The wounds to which Luke and John draw our attention mean we can’t just close our eyes and hearts to everything that came before the Resurrection.  We can’t forget how Jesus embodied the presence of the realm of God; nor how it was the Powers That Be put him to death.

“Touch me and see,” says Jesus.  

Don’t overlook who I was or what happened to me.  

In the same way, reach out and touch the wounds of those around you.

As compassion and sympathy flow, wounds are bandaged, our wounds, others’ wounds.

Jesus invites Thomas—all doubters—us—into a tangible religion, one that makes touching human pain and suffering the way to both compassion and understanding. (R.Rohr)  

Note that Thomas is changed, his faith awakened and deepened as he touches Jesus’ wounds.

Spirituality is more than a private mystical experience.  

We are flesh and bones, not just spirit.

The Risen Christ is known among us as we respond to the very real hurts and wounds of those around us.

“Touch,” says Jesus, “care about the wounds of others, the scars they bear, and you will see how my presence is with you.”

What do those words of Jesus, “Touch me, see me,” ask of us?

They ask us to live in our lives the same pattern of embodied faithfulness we saw in Jesus’ life.

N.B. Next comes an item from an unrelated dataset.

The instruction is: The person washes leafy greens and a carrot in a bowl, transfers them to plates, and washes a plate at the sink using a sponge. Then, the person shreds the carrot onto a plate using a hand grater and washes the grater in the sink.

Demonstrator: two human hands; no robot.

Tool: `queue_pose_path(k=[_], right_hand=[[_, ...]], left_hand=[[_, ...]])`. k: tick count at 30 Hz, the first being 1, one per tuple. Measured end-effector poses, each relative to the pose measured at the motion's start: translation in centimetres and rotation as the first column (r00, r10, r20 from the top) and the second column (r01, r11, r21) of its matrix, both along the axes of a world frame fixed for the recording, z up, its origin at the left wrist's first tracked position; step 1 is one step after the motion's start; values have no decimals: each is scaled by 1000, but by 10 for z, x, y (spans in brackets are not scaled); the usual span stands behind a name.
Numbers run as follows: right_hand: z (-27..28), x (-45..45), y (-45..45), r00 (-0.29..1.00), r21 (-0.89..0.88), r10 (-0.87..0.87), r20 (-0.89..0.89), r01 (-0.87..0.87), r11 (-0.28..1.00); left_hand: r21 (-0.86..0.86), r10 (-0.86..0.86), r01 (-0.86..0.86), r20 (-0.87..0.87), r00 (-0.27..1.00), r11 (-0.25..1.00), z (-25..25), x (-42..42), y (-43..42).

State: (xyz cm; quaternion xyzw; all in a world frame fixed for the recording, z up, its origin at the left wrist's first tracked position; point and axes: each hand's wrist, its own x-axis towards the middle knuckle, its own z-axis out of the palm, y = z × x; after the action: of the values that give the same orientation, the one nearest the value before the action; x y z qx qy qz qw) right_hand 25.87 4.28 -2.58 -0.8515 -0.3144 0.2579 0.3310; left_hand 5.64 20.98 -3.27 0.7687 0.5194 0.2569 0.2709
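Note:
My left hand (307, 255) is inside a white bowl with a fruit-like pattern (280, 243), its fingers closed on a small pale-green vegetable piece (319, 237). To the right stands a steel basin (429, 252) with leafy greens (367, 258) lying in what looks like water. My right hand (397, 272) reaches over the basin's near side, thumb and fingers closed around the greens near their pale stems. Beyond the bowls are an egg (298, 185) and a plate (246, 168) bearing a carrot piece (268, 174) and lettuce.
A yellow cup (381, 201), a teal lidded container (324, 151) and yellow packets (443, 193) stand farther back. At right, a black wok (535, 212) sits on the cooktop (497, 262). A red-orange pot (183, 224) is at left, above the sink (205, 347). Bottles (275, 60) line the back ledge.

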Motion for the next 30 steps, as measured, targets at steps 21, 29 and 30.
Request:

In a world that needs to desperately hear good news, seelook  where that pattern of embodied faithfulness is being lived out…in my two dear friends who spent an  hour and a half in the CCUnit at Dominican with a gravely ill sick friend, in your work helping to feed the unhoused in our community, in aid workers bringing food and medicine to Gaza.  But this is just the tip of the iceberg… Some of you care for aging parents or sick grandchildren, help support care-givers or keep watch with the dying, support our mid-county Shower program so the unhoused in our community can enjoy the dignity of being clean.

Bless you.  These are the places of faithful embodiment.  

Places of real holiness, sometimes marked by lament and suffering, sometimes by joy and celebration, but where the presence and love of God can be seen and touched. 

Rev. Jane Grady

 

  1. Journey with Jesus, April 8, 2018, “Scarred and Hungry,” by Debe Thomas.
  2. Journal for Preachers, “Preaching Easter at Old First Gnostic,” by Thomas G. Long, Easter, 2012.